Vice-Chair Mark Nelson said the changes will include optimizing a huge $2800 billion portfolio, leveraging technology to increase productivity and changing the way and where jobs are performed. I did.
“We expect these actions to be the most complete by the end of 2025 and lead to 15-20% workforce cuts starting in 2025,” Nelson said.
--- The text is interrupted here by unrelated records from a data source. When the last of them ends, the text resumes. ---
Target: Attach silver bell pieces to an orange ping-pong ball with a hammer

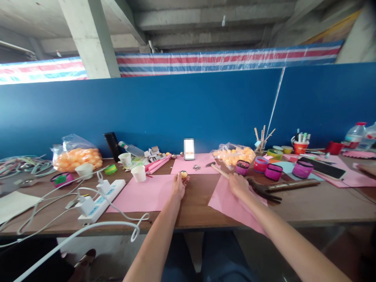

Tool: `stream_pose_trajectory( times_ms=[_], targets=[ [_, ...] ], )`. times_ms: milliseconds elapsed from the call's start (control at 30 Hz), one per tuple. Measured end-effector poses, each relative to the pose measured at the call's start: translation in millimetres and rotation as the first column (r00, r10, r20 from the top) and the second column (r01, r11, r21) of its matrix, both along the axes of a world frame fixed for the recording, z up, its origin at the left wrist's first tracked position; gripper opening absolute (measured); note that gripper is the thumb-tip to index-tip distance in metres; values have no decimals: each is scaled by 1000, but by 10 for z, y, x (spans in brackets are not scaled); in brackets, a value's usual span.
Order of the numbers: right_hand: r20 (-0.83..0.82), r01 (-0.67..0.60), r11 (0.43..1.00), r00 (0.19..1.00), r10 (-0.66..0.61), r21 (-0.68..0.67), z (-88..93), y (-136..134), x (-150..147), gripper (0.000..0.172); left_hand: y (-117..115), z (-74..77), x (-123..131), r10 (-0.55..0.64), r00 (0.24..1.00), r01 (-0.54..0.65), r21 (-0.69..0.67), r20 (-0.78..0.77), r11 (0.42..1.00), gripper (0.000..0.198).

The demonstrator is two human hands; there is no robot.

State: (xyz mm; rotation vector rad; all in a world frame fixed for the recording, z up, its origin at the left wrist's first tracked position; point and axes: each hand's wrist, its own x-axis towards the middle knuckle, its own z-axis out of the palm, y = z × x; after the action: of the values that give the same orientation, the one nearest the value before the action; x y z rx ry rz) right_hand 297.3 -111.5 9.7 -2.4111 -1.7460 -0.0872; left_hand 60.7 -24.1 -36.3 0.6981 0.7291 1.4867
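My left hand [179, 188] is closed around a small orange-yellow ball [183, 174] with a dark patch on top, held just above the table. My right hand [237, 185] grips the pale wooden handle of a small hammer [219, 170], whose dark head points toward the middle of the table. Between the two lies a little pile of small metal pieces [196, 167] on a pink paper sheet [179, 166]. Another pink sheet [219, 196] lies under my right forearm and hangs over the front edge. Beside my right wrist rests a claw hammer [289, 185].
A bag of orange balls [235, 155] and several purple tubs [273, 172] stand at the right. Another ball bag [78, 156], paper cups [138, 174] and a power strip [102, 201] with loose cables are at the left. A phone [189, 149] stands against the blue partition [164, 113].
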Motion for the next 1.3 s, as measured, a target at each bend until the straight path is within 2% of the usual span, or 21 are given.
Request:
stream_pose_trajectory(
  times_ms=[167,333,433,533,700,967,1167,1300],
  targets=[
    [13,-8,1000,1000,8,-5,6,-6,3,27,3,-4,1,-8,1000,8,10,-6,1000,21],
    [45,-52,997,998,49,59,10,-14,-44,30,9,-15,5,-4,1000,4,17,-12,1000,22],
    [57,-140,984,989,134,109,31,11,-126,37,11,-22,6,-7,1000,7,20,-18,1000,24],
    [31,-293,940,956,293,174,48,64,-265,46,15,-30,5,-7,1000,7,19,-25,1000,25],
    [-6,-388,906,919,395,171,2,253,-567,26,12,-34,6,3,999,-2,18,-41,1000,26],
    [-72,-359,926,927,368,117,-131,656,-885,24,-43,-1,38,17,997,-15,17,-74,1000,26],
    [-90,-288,950,950,299,117,-196,881,-1021,33,-96,29,50,42,993,-41,11,-107,999,23],
    [-90,-273,952,954,286,137,-240,965,-1058,33,-120,42,42,38,992,-37,8,-123,999,22]
  ],
)
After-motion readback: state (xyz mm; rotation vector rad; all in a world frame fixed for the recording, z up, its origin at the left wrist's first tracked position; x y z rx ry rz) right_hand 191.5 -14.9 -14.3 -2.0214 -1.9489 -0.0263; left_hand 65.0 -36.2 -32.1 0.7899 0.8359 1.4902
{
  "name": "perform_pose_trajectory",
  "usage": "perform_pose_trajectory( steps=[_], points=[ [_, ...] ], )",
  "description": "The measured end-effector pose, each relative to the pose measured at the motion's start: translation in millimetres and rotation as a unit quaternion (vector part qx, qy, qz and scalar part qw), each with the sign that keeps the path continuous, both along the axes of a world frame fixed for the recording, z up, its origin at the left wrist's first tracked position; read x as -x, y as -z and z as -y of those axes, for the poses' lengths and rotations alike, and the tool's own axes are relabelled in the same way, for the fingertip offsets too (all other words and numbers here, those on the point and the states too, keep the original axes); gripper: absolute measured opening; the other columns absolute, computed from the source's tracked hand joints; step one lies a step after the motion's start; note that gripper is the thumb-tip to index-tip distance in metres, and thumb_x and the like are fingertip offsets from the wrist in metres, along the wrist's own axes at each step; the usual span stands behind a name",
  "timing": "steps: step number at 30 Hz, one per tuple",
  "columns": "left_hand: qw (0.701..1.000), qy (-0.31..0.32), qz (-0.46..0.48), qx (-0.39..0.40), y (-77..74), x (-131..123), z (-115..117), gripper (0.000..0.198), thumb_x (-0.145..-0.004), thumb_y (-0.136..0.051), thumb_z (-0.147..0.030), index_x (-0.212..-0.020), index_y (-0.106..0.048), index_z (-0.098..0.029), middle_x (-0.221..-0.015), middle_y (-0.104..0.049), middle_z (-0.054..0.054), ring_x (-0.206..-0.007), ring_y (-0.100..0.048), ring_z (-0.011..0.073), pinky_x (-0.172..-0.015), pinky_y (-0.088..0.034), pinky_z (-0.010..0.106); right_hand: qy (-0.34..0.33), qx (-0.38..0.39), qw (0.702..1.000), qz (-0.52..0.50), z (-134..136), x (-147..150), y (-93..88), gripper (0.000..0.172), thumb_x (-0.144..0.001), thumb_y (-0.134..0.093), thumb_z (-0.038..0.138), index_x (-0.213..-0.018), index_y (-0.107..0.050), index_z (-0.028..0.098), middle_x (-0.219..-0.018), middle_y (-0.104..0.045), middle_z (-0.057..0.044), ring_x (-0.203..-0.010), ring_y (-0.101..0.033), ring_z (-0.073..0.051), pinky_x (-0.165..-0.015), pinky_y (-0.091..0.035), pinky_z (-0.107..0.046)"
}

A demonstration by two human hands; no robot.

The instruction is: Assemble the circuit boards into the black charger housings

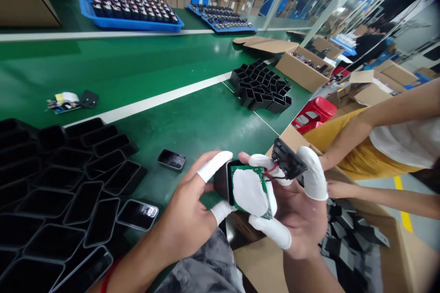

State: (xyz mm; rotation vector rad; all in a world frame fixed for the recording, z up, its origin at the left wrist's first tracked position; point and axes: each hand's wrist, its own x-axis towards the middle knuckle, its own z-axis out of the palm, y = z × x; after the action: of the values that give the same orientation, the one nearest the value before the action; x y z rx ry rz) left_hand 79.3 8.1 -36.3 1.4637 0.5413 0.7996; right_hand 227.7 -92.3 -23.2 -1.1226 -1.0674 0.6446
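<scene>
My left hand (187, 213), with white covers on its fingertips, is closed around a black plastic housing (222, 184). In my right hand (302, 219), also with white finger covers, is a green circuit board (263, 177) with a white pad (250, 192) over its face. The board's left edge lies at the housing's open mouth, partly inside it. Red and black wires run from the board to a black end cap (288, 160), which rests between my right fingers.
Many empty black housings (55, 197) stand at left, more (259, 84) farther back. One housing (172, 160) lies alone. A loose board assembly (67, 100) is at far left. Blue trays (137, 24) hold parts. At right, another person's arms (360, 137) reach over a carton (388, 256) of black pieces.
</scene>
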Motion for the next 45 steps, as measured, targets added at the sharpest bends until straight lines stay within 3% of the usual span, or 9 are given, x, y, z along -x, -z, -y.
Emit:
perform_pose_trajectory(
  steps=[2,7,12,16,25,33,38,45],
  points=[
    [1.0,-0.013,-0.012,-0.02,1.7,0.0,0.1,0.065,-0.078,-0.072,-0.003,-0.134,-0.058,-0.034,-0.14,-0.055,0.003,-0.122,-0.063,0.0292,-0.091,-0.064,0.035,-0.006,-0.003,1.0,0.012,-0.5,-0.3,0.3,0.091,-0.085,-0.077,0.024,-0.153,-0.022,0.048,-0.137,-0.064,-0.003,-0.134,-0.056,-0.032,-0.115,-0.037,-0.066],
    [0.999,-0.03,-0.025,-0.03,1.9,-0.4,1.6,0.064,-0.075,-0.073,-0.005,-0.132,-0.06,-0.033,-0.138,-0.057,0.004,-0.118,-0.066,0.0293,-0.085,-0.066,0.033,-0.006,0.009,0.999,0.042,-2.0,-0.9,2.8,0.098,-0.087,-0.074,0.024,-0.156,-0.009,0.048,-0.139,-0.062,-0.007,-0.137,-0.053,-0.032,-0.113,-0.041,-0.065],
    [0.999,-0.034,-0.026,-0.034,-0.7,-1.2,1.6,0.061,-0.075,-0.072,-0.005,-0.13,-0.062,-0.029,-0.136,-0.059,0.005,-0.114,-0.068,0.0284,-0.083,-0.066,0.031,-0.008,-0.014,0.998,0.06,-4.6,0.4,0.1,0.083,-0.089,-0.073,0.021,-0.152,-0.026,0.048,-0.135,-0.066,-0.003,-0.135,-0.055,-0.029,-0.117,-0.036,-0.064],
    [0.999,-0.021,-0.033,-0.015,-2.0,-1.9,1.1,0.058,-0.076,-0.072,-0.005,-0.129,-0.062,-0.028,-0.137,-0.057,0.006,-0.118,-0.065,0.028,-0.087,-0.065,0.032,-0.025,-0.054,0.997,0.045,-7.8,-0.4,2.0,0.084,-0.086,-0.074,0.014,-0.153,-0.031,0.042,-0.136,-0.067,-0.003,-0.134,-0.056,-0.027,-0.113,-0.044,-0.055],
    [0.999,-0.007,-0.036,-0.031,-0.7,0.1,0.2,0.068,-0.077,-0.071,-0.002,-0.13,-0.057,-0.043,-0.133,-0.055,-0.004,-0.112,-0.065,0.0178,-0.088,-0.062,0.021,-0.072,-0.081,0.994,-0.011,-9.3,-2.1,3.3,0.088,-0.081,-0.072,-0.001,-0.152,-0.036,0.036,-0.141,-0.063,-0.004,-0.133,-0.057,-0.023,-0.112,-0.047,-0.045],
    [0.997,-0.001,-0.046,-0.059,-0.7,-0.1,-0.7,0.075,-0.074,-0.07,0.002,-0.132,-0.056,-0.044,-0.138,-0.054,-0.005,-0.119,-0.062,0.0183,-0.088,-0.06,0.017,-0.046,-0.077,0.996,0.029,-6.3,-1.0,3.9,0.088,-0.082,-0.071,-0.002,-0.152,-0.034,0.037,-0.14,-0.064,-0.003,-0.132,-0.058,-0.023,-0.111,-0.048,-0.046],
    [0.998,0.003,-0.027,-0.048,-3.8,-1.5,-0.6,0.068,-0.077,-0.072,-0.002,-0.131,-0.057,-0.042,-0.134,-0.056,-0.005,-0.113,-0.065,0.015,-0.085,-0.06,0.014,-0.04,-0.061,0.997,0.025,-4.3,-2.3,5.9,0.091,-0.08,-0.076,0.002,-0.152,-0.034,0.038,-0.14,-0.064,-0.006,-0.134,-0.055,-0.029,-0.106,-0.053,-0.052],
    [0.998,0.008,-0.031,-0.053,-3.4,-0.6,-1.3,0.075,-0.075,-0.07,0.003,-0.129,-0.056,-0.046,-0.132,-0.057,-0.008,-0.112,-0.064,0.0119,-0.085,-0.058,0.011,-0.046,-0.062,0.997,0.024,-2.6,-3.7,4.7,0.089,-0.081,-0.073,-0.001,-0.152,-0.034,0.036,-0.14,-0.064,-0.006,-0.132,-0.058,-0.027,-0.11,-0.049,-0.053]
  ],
)
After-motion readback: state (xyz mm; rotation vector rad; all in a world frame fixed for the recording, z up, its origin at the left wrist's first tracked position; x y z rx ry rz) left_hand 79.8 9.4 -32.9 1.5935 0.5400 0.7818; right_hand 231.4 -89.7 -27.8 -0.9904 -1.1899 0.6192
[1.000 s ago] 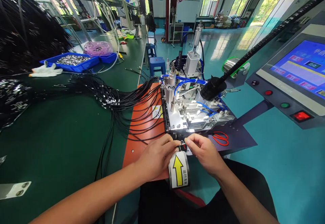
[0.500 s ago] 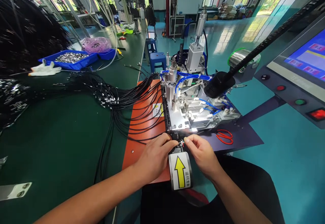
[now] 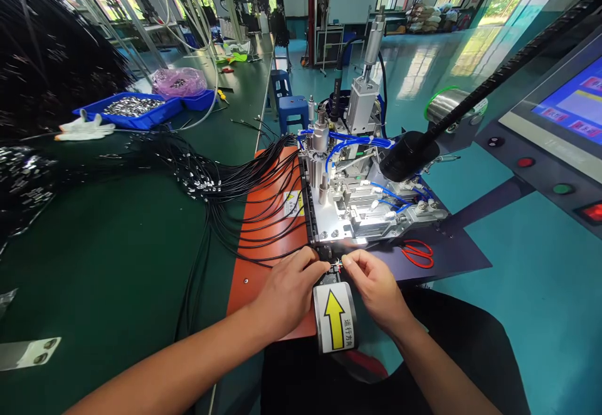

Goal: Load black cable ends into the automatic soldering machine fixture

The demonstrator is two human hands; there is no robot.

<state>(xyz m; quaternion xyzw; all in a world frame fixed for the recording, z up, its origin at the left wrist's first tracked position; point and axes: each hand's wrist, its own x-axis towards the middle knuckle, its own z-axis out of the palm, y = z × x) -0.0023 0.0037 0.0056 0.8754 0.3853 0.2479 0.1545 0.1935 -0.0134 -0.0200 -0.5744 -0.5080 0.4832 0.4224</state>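
Note:
My left hand [image 3: 292,288] is closed, with thumb and forefinger pressed on the end of a black cable at the front of the machine's conveyor track. Thin stripped wires [image 3: 337,265], white and red, poke out from that end between my two hands. My right hand [image 3: 372,284] pinches the wire tips between thumb and forefinger; the fingertips cover part of them. Just below is the rounded track end with a yellow arrow label [image 3: 335,320]. Beyond my hands stands the metal machine [image 3: 362,202] with its cylinders and blue air hoses.
Several black cables [image 3: 235,177] run across the orange board [image 3: 254,289] from the left. Red-handled scissors [image 3: 417,254] lie right of my right hand. A black lamp [image 3: 409,155] hangs over the machine; a control panel [image 3: 540,158] stands right. A blue tray [image 3: 155,117] holds metal parts.
Both hands keep nearly the same hold at the track. The whole view has shifted very slightly; nothing else has visibly moved.

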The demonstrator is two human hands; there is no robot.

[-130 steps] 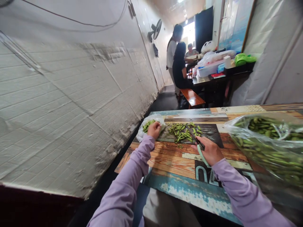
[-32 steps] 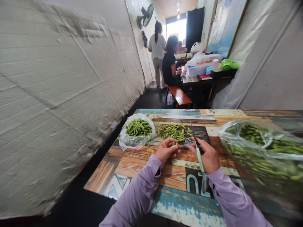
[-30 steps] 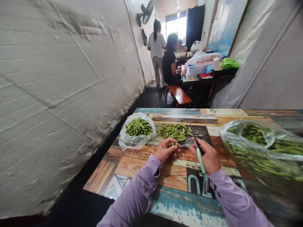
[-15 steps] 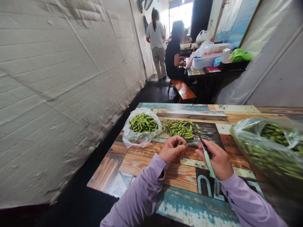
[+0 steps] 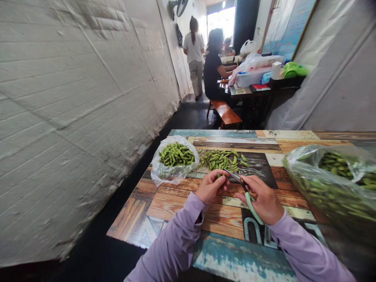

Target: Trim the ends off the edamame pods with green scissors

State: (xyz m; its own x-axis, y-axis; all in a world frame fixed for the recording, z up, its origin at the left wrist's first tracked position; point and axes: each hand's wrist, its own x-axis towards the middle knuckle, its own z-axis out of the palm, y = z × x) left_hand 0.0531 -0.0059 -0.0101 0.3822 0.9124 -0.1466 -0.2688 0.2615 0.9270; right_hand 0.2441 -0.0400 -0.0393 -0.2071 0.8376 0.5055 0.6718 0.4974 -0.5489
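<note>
My left hand [image 5: 210, 186] pinches a green bean pod [image 5: 219, 176] over the painted wooden table [image 5: 188, 203]. My right hand [image 5: 263, 197] grips scissors [image 5: 241, 187] with a pale green handle, their blades tilted left so the tips meet the pod. Just beyond my hands lies a loose heap of pods [image 5: 221, 159]. Left of the heap sits a small clear bag of pods [image 5: 174, 158].
A big clear bag full of pods [image 5: 331, 184] takes up the table's right side. A white brick wall [image 5: 73, 109] runs along the left. Farther back, a wooden bench [image 5: 226, 112], a cluttered dark table [image 5: 258, 84], a seated person [image 5: 214, 66] and a standing person [image 5: 194, 53].
The scissors have swung from pointing away to leaning left onto the pod in my left hand. Earlier my left hand was at the small bag. The standing person walked farther off.
</note>
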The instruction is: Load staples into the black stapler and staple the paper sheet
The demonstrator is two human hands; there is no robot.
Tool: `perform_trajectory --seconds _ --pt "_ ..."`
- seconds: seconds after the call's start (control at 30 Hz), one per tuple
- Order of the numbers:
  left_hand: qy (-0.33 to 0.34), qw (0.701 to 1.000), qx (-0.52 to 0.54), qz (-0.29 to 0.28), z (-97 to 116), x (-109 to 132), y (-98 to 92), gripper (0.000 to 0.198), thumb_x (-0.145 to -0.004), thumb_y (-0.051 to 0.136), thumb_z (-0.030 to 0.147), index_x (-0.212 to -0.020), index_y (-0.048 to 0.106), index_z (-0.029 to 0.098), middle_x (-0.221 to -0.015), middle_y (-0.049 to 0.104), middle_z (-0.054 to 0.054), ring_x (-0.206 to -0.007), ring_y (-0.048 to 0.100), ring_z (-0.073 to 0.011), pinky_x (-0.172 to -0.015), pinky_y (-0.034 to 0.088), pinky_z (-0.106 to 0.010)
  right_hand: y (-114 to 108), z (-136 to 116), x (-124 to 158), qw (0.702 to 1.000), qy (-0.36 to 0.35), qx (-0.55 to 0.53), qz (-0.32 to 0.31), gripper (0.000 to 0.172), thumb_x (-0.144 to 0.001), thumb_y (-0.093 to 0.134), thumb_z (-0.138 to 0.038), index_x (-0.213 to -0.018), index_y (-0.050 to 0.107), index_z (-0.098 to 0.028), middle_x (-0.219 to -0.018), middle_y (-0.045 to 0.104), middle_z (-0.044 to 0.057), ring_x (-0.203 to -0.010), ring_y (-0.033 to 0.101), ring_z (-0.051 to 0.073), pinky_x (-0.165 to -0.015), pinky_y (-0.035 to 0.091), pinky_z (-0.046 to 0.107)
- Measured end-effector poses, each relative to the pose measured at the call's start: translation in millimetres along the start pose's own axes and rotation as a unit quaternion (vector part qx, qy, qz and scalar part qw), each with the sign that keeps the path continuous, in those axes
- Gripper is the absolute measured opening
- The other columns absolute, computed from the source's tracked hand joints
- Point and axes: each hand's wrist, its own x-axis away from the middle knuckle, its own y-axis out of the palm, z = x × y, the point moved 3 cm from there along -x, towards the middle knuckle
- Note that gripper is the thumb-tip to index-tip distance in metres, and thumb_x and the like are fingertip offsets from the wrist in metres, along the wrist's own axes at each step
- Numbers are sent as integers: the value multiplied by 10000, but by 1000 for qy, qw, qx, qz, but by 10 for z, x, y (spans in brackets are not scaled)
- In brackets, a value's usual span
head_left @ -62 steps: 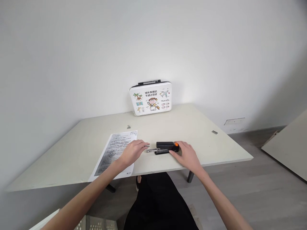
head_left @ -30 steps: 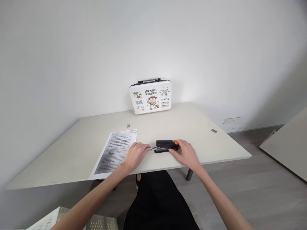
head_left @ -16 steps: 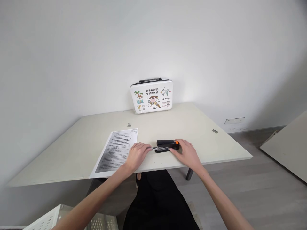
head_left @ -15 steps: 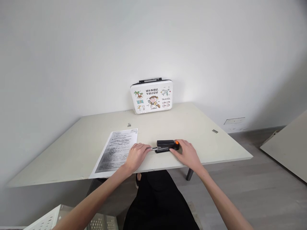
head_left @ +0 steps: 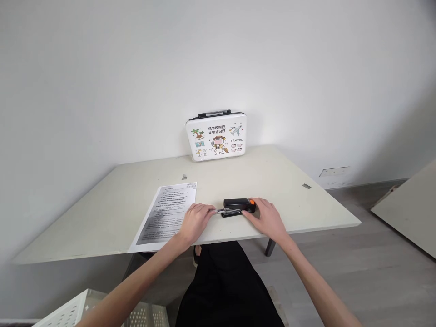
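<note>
A black stapler [head_left: 236,205] with an orange patch at its rear lies on the table near the front edge, its nose pointing left. My right hand [head_left: 268,219] is closed round its rear end, thumb along the near side. From the nose juts a narrow metal staple tray [head_left: 220,211]. The fingertips of my left hand [head_left: 196,222] pinch the outer end of that tray; whether staples are in it is hidden. Just left of this hand lies a printed sheet of paper [head_left: 166,211], its lower edge at the table's front edge.
A white case [head_left: 218,138] with cartoon prints stands against the wall at the back of the table [head_left: 272,175]. Small grey pieces [head_left: 307,186] lie on the tabletop. Below left is a white perforated basket [head_left: 70,313]. A white panel [head_left: 408,204] stands at the right.
The view has shifted very slightly. Both hands keep the same hold on the stapler and its tray, with no clear movement between them.
</note>
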Motion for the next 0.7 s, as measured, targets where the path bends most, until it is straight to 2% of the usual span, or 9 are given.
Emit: perform_trajectory --seconds 0.7 --pt "-28 999 25 7 44 54 3 300 -1110 431 376 -1087 691 227 -1065 794 -46 -973 737 -237 -942 546 -407 21 25 6 1000 -2 10 3 437 -1000 530 -605 -1261 585 -257 -1257 710 94 -1147 654 302 -978 482 439"
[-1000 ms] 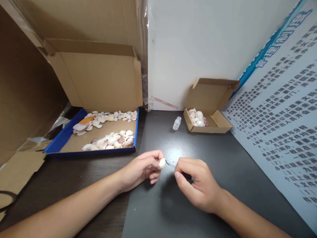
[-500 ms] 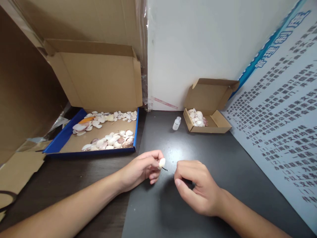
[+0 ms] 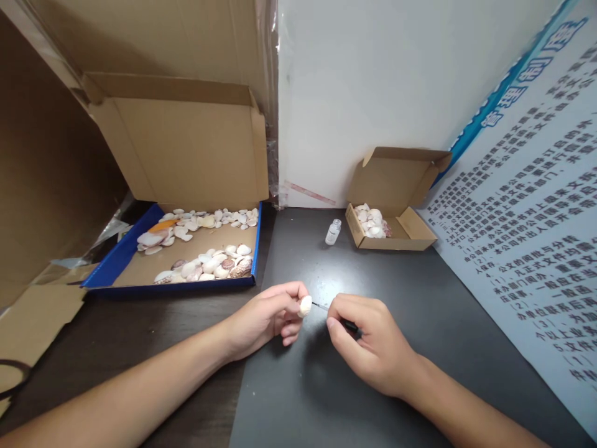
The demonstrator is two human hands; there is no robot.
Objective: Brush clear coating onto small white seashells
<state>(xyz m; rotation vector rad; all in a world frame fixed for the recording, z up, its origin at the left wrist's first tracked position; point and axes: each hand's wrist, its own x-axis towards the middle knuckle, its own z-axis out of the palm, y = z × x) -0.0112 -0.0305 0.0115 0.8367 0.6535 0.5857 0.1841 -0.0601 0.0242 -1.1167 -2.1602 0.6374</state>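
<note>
Between the thumb and fingers of my left hand [image 3: 265, 320] is a small white ribbed seashell [image 3: 305, 307], held above the dark table. My right hand [image 3: 370, 342] is closed around a thin brush [image 3: 349, 325] with a black handle. The brush's fine dark tip points left and meets the shell's right edge; whether it touches the surface I cannot tell. Farther back stands a small glass bottle [image 3: 333, 233] with a pale label and no cap on its neck.
On the left, an open blue-edged cardboard box [image 3: 170, 286] holds several shells in two groups. A smaller open cardboard box [image 3: 396, 244] at the back right contains white and reddish shells. A printed poster [image 3: 527, 205] leans along the right side; a white panel [image 3: 364, 74] stands behind.
My right hand has turned slightly, and the brush tip has swung up from below the shell to its right edge. The shell has tilted a little in my left hand.
</note>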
Chevron’s deep cost-cutting plan calls on President Donald Trump to call on producers to “drills, babes, drills” and create another oil boom that could push down energy prices.
The plan was signalled when Chevron said it would target between $2 billion and $3 billion with targeted “structural” cost reductions from asset sales, technology use and workflow changes. I did. It follows the relocation of headquarters from San Ramon, California to Houston, Texas last month.
At the end of 2023, Chevron had around 46,000 employees, according to the annual report.
The workforce cuts follow the publication of the disappointing fourth quarter results last month. The group reported adjusted earnings of $2.06 per share, which was below Wall Street estimates of $2.11.
“I’m not going to call it a perfect storm, but it was a quarter where everything went in a single direction and it was a negative direction.”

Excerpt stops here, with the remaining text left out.